- Directed by: Alfred E. Green
- Written by: Octavus Roy Cohen; Howard J. Green;
- Produced by: Howard J. Green
- Starring: Chester Morris; Fay Wray; Raymond Walburn;
- Cinematography: James Van Trees
- Edited by: Gene Milford
- Music by: Morris Stoloff
- Production company: Columbia Pictures
- Distributed by: Columbia Pictures
- Release date: September 9, 1936;
- Running time: 70 minutes
- Country: United States
- Language: English

= They Met in a Taxi =

1936 film by Alfred E. Green

They Met in a Taxi is a 1936 American comedy film directed by Alfred E. Green and starring Chester Morris, Fay Wray and Raymond Walburn.
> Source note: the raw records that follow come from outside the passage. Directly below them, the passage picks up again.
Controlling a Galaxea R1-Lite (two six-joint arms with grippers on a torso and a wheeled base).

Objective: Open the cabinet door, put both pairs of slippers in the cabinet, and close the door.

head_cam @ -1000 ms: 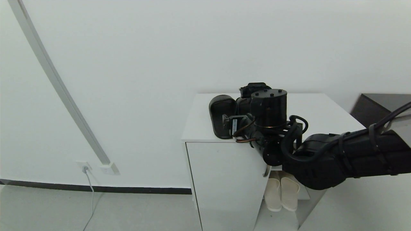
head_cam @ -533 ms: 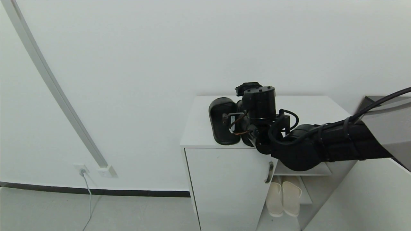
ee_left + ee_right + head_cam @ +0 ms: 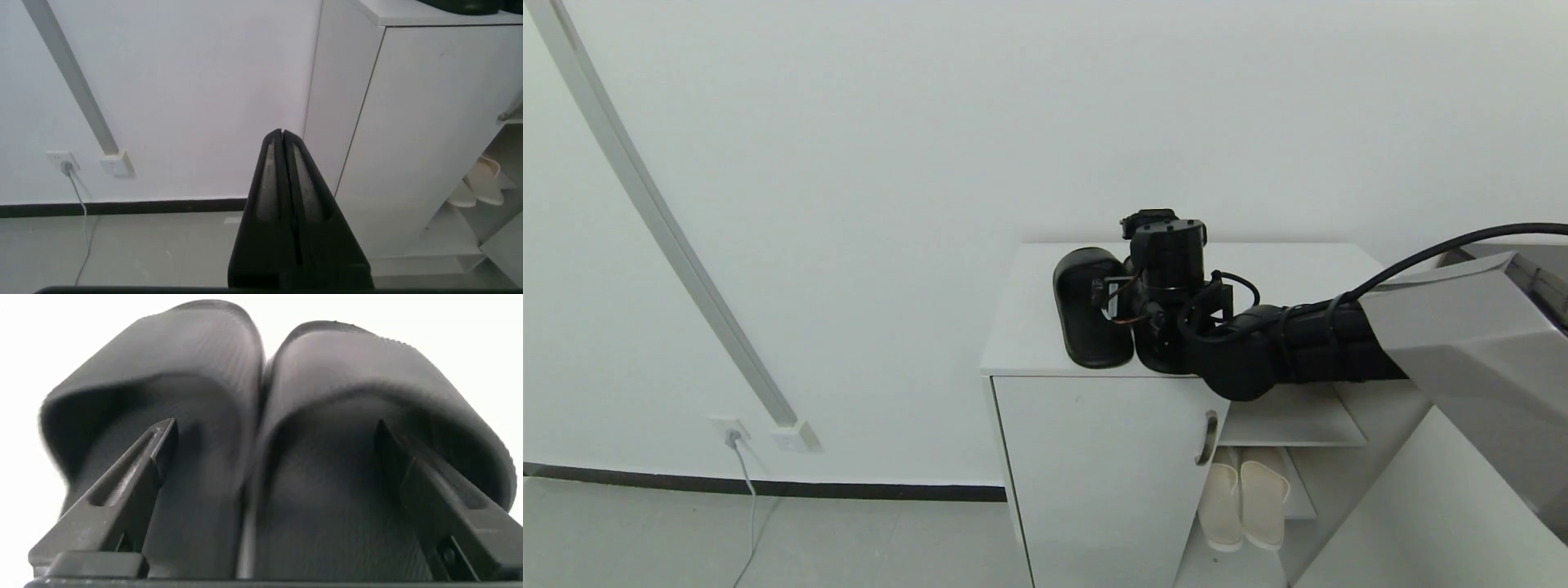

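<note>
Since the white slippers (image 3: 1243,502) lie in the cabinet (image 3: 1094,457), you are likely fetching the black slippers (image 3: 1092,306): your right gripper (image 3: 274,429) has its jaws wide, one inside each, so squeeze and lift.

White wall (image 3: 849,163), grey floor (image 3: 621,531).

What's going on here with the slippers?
The right end effector is open at the black slippers on top of the cabinet, one finger inside each slipper, not yet closed on them. The white slippers sit on a lower shelf inside the cabinet, whose right side is open. The left end effector is shut, low beside the cabinet, holding nothing.
</note>
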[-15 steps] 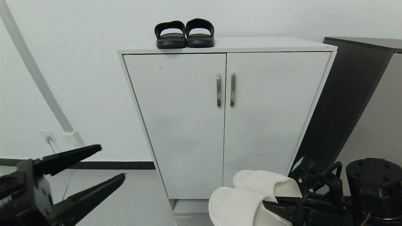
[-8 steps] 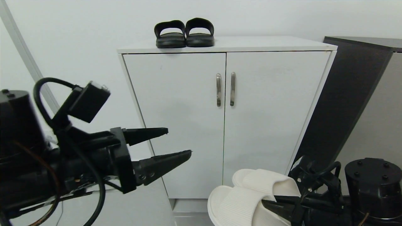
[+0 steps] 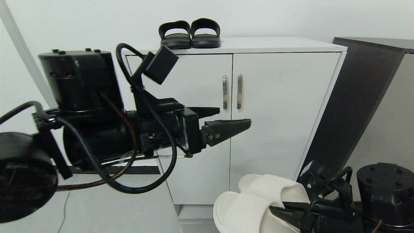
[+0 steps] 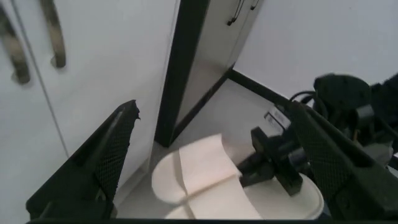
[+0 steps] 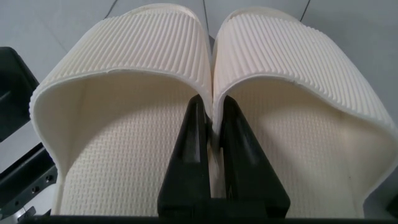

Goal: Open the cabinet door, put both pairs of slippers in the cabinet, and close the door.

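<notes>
A white cabinet (image 3: 278, 106) stands ahead with both doors shut and two metal handles (image 3: 225, 93) side by side at the middle seam. A pair of black slippers (image 3: 190, 33) rests on its top, towards the left. My left gripper (image 3: 235, 116) is open, held level in front of the left door, just below the handles (image 4: 56, 31). Low at the right, my right gripper (image 3: 284, 210) is shut on the inner edges of a pair of white slippers (image 3: 258, 200), pinching them together (image 5: 213, 102). The white slippers (image 4: 199, 180) hang above the floor.
A tall dark cabinet (image 3: 355, 97) stands close against the white one's right side. A grey conduit (image 3: 19, 55) runs slantwise down the wall at the left, over a black baseboard (image 3: 142, 170). Grey floor lies in front of the cabinet.
My left arm has risen from the lower left and swung right, bringing its open gripper up to the handles. The right gripper and the white slippers have kept still.
</notes>
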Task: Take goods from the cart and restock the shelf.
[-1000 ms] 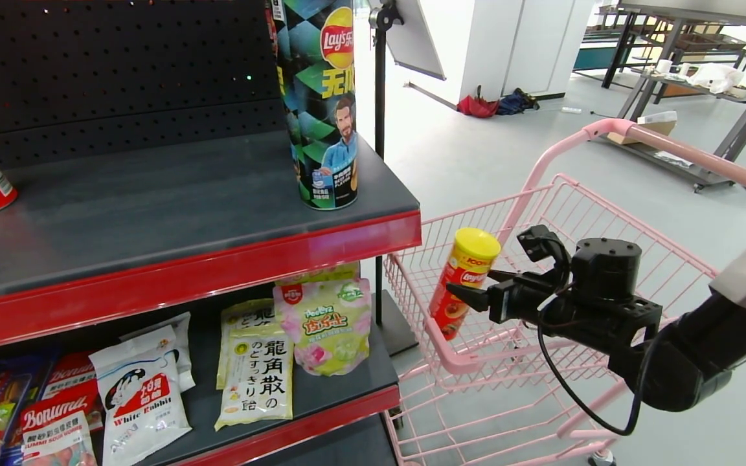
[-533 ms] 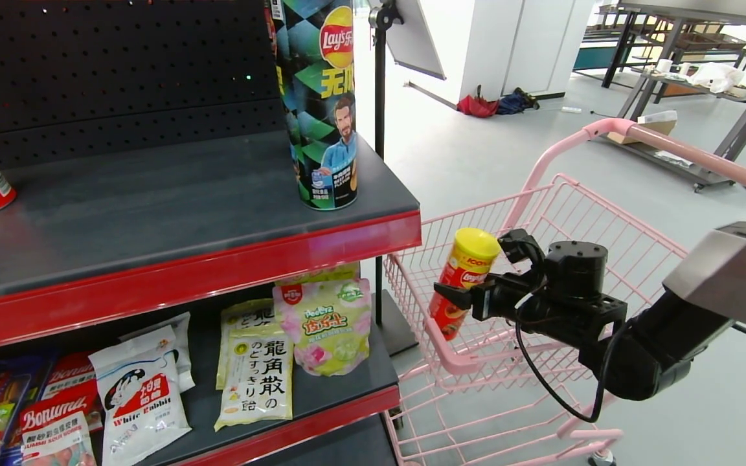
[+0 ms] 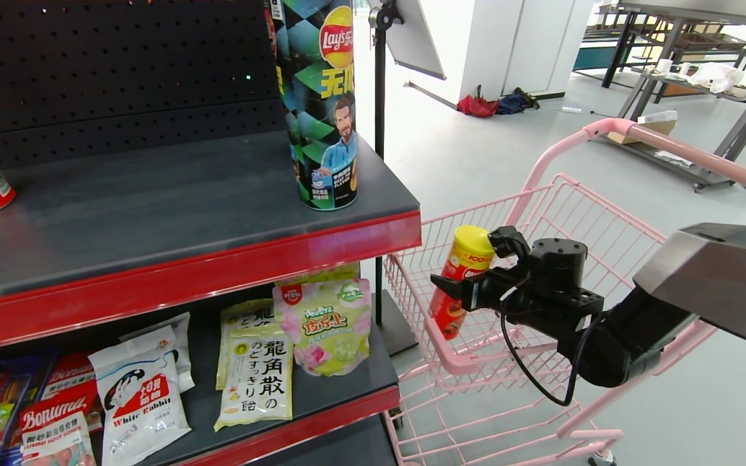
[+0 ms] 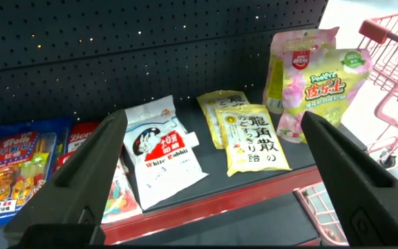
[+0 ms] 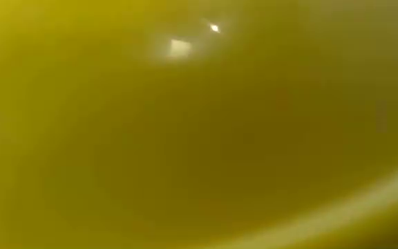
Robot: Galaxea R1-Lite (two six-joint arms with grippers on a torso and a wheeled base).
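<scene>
Our right gripper has its jaws clamped on the yellow-topped can — we see it over the pink cart. Our left gripper holds its jaws apart, facing snack bags.

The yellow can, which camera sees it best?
The head view: the whole can shows, tilted in the right pincer at the cart rim. The right wrist view sits so close that the can is a yellow blur. The left wrist view faces shelf bags.

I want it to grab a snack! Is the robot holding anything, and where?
The right gripper straddles the yellow-lidded can just under its lid; whether it grips cannot be told. The left gripper is open, empty.
</scene>
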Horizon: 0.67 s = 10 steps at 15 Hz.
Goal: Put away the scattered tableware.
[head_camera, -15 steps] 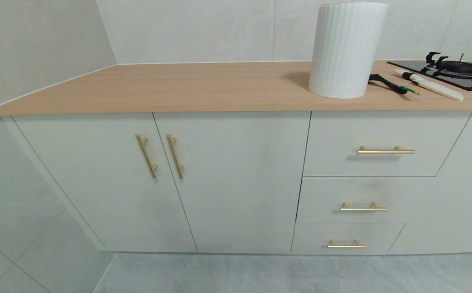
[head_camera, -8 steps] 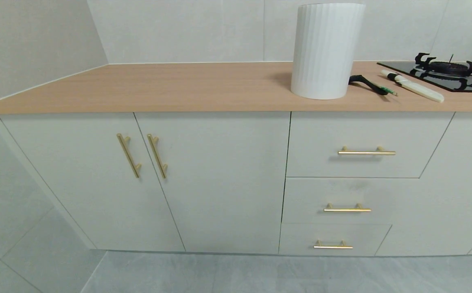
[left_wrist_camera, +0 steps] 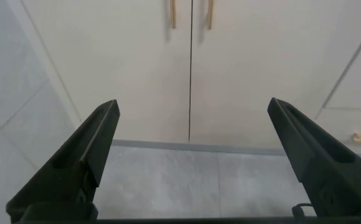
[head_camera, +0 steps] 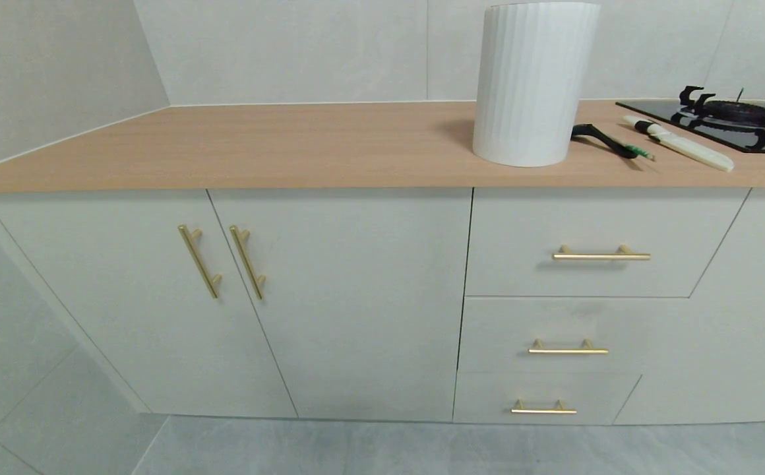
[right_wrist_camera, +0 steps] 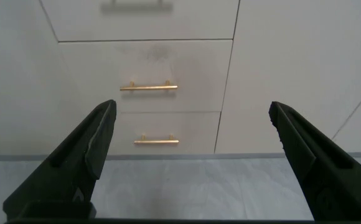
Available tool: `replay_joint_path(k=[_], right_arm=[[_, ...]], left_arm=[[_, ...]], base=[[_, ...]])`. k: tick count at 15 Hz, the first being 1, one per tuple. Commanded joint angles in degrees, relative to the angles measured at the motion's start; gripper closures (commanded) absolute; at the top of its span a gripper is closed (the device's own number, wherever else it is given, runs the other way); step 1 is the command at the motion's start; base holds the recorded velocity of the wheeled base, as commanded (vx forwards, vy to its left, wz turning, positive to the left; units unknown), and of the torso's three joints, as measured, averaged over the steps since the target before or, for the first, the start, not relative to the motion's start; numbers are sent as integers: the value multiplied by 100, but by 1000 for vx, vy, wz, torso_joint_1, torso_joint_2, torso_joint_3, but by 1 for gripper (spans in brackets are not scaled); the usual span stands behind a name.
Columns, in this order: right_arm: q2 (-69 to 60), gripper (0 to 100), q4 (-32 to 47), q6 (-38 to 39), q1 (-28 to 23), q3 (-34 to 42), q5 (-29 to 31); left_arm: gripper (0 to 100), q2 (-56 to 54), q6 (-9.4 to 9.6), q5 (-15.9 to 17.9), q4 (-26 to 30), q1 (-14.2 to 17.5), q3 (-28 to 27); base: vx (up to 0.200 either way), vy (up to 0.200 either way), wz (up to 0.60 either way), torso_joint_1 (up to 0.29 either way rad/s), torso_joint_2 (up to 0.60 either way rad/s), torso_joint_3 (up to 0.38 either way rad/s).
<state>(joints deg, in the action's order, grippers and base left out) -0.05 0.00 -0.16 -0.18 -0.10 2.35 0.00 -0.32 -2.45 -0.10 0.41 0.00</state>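
Faced a pale cabinet front [head_camera: 356, 297]: two doors with upright gold handles on the left, three drawers [head_camera: 580, 224] with level gold handles on the right. Saw a wooden countertop [head_camera: 257, 142] above it, running back to a tiled wall. Found a tall white ribbed container [head_camera: 531, 82] upright on the countertop, above the drawers. Noted a black hob [head_camera: 738, 112] set into the countertop further right. Spotted a long white utensil [head_camera: 682, 143] lying flat between container and hob, near the hob's edge. Spotted a black-handled utensil [head_camera: 603, 137] with a green tip lying flat just beside the container's base, apart from the white one. Found the left gripper [left_wrist_camera: 193, 107] spread wide, held low before the doors. Found the right gripper [right_wrist_camera: 193, 107] likewise spread wide, held low before the two lower drawers.
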Motion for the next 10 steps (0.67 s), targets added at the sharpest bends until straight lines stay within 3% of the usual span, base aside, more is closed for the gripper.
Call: replay_joint_path(k=[1, 3, 4, 10], right_arm=[[5, 0, 0, -2, 1, 1, 2], [5, 0, 0, -2, 1, 1, 2], [14, 0, 0, -2, 1, 1, 2], [5, 0, 0, -2, 1, 1, 2]], left_arm=[[0, 0, -3, -1, -8, 2, 0], [0, 0, -3, -1, -8, 2, 0], [0, 0, -3, -1, -8, 2, 0], [0, 0, -3, -1, -8, 2, 0]], base=[[0, 0, 0, 0, 0, 0], [0, 0, 0, 0, 0, 0], [0, 0, -600, -2, -2, -7], [0, 0, 0, 0, 0, 0]])
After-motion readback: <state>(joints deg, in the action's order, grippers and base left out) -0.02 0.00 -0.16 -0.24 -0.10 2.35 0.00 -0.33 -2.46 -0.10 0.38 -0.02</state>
It was produced and distributed by Columbia Pictures.

==Plot==

Taxicab driver Jimmy Donlin (Chester Morris) is hailed by Mary Trenton (Fay Wray), a fashion-store model who is falsely accused of stealing a string of valuable beads while modeling a wedding gown for a socialite bride-to-be. With the aid of his friends Roger Clifton (Raymond Walburn) and pickpocket "Fingers" Garrison (Lionel Stander), he sets out to prove Mary's innocence.

==Bibliography==
- Roy Kinnard & Tony Crnkovich. The Films of Fay Wray. McFarland, 2005.